▶ **ACTION ITEM**
Below are records; reproduce exactly the lines from the one containing "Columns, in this" through the end, both included, and only those.

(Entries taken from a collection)
▬▬▬
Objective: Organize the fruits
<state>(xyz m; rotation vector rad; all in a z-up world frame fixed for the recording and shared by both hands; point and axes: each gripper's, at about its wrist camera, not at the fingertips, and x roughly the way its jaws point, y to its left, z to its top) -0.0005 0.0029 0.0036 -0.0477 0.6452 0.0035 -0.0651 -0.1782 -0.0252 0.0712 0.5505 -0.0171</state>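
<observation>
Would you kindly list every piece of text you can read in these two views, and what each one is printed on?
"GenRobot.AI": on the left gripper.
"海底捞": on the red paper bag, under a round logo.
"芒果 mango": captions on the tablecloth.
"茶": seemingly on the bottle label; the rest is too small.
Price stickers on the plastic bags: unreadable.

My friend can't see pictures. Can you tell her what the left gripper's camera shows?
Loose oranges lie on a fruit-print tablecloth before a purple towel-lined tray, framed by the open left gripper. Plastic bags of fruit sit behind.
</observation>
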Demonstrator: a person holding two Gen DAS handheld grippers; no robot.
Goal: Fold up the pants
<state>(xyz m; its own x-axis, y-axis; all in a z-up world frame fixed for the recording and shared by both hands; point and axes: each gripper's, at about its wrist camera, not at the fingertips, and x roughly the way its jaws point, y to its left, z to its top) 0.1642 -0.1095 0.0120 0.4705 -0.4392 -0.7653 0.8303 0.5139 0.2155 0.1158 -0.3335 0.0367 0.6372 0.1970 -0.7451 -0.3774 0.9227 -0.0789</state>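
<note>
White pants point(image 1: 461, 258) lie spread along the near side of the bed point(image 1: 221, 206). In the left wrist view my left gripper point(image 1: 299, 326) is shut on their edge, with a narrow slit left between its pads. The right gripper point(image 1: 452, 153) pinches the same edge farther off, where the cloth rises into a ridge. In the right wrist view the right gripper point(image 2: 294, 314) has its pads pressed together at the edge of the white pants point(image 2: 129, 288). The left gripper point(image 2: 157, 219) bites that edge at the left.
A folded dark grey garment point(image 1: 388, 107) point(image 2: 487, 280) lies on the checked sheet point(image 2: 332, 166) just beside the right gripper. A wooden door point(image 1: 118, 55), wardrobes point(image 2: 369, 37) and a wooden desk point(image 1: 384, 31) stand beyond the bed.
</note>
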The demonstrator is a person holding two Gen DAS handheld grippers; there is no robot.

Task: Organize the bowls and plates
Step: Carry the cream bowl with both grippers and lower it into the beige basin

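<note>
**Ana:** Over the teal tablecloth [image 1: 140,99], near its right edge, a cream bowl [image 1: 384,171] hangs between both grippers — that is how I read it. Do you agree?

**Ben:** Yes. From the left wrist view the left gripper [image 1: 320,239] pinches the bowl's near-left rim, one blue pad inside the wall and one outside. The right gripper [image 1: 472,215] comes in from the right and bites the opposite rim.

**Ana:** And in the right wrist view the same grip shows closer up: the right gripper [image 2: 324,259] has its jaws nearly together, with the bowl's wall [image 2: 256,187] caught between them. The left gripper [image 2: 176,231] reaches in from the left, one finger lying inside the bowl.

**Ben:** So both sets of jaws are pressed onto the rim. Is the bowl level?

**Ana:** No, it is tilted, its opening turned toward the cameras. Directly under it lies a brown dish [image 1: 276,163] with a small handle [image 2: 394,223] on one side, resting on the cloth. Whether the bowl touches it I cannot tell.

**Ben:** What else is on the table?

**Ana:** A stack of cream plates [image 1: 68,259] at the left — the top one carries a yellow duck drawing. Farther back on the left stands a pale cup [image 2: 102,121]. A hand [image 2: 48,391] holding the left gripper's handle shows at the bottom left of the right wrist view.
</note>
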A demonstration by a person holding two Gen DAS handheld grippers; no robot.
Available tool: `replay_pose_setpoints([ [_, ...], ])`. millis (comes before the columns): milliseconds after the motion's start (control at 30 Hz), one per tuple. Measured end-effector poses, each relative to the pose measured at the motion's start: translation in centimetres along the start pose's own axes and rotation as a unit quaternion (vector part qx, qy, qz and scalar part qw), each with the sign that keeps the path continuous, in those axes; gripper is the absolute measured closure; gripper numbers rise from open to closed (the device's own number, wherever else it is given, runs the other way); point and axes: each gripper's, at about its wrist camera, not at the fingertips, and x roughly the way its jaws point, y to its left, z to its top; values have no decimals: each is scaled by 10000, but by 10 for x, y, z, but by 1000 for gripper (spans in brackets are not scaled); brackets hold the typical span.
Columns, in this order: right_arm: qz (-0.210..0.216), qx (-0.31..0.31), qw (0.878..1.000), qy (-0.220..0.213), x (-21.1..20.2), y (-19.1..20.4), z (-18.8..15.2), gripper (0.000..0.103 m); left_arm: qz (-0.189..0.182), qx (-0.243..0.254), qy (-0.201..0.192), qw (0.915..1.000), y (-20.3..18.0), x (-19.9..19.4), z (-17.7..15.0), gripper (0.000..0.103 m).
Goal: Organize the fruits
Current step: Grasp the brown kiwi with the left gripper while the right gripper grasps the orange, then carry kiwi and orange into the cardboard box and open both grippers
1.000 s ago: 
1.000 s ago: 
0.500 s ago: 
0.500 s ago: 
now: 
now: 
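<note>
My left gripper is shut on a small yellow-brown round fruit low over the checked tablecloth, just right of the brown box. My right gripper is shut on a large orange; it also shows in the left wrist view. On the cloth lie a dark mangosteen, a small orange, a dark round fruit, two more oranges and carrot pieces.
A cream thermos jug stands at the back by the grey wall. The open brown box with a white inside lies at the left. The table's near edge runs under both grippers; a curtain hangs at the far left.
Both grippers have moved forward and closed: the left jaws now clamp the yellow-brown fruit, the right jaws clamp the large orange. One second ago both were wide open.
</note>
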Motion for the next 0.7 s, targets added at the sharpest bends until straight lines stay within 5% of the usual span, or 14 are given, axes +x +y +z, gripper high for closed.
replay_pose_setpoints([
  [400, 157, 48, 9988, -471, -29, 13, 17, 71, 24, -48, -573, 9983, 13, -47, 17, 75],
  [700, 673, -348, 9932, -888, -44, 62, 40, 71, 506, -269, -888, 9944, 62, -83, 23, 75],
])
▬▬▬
▶ **ANSWER TO THIS TASK**
Columns, in this order: right_arm: qz (-0.210..0.216), qx (-0.31..0.31), qw (0.878..1.000), qy (-0.220..0.213), x (-21.1..20.2), y (-19.1..20.4), z (-18.8..15.2), gripper (0.000..0.103 m); left_arm: qz (-0.189..0.182), qx (-0.243..0.254), qy (-0.201..0.192), qw (0.915..1.000), y (-20.3..18.0), x (-19.9..19.4), z (-17.7..15.0), gripper (0.000..0.103 m).
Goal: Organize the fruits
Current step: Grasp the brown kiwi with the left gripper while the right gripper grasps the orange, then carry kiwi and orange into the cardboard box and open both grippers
1.000 s ago: 
1.000 s ago: 
0.500 s ago: 
0.500 s ago: 
now: 
now: 
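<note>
My left gripper is shut on a small yellow-brown round fruit low over the checked tablecloth, just right of the brown box. My right gripper is shut on a large orange; it also shows in the left wrist view. On the cloth lie a dark mangosteen, a small orange, a dark round fruit, two more oranges and carrot pieces.
A cream thermos jug stands at the back by the grey wall. The open brown box with a white inside lies at the left. The table's near edge runs under both grippers; a curtain hangs at the far left.
Both grippers have moved forward and closed: the left jaws now clamp the yellow-brown fruit, the right jaws clamp the large orange. One second ago both were wide open.
</note>
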Motion for the next 0.7 s, targets added at the sharpest bends until straight lines stay within 5% of the usual span, or 14 are given, axes +x +y +z, gripper high for closed.
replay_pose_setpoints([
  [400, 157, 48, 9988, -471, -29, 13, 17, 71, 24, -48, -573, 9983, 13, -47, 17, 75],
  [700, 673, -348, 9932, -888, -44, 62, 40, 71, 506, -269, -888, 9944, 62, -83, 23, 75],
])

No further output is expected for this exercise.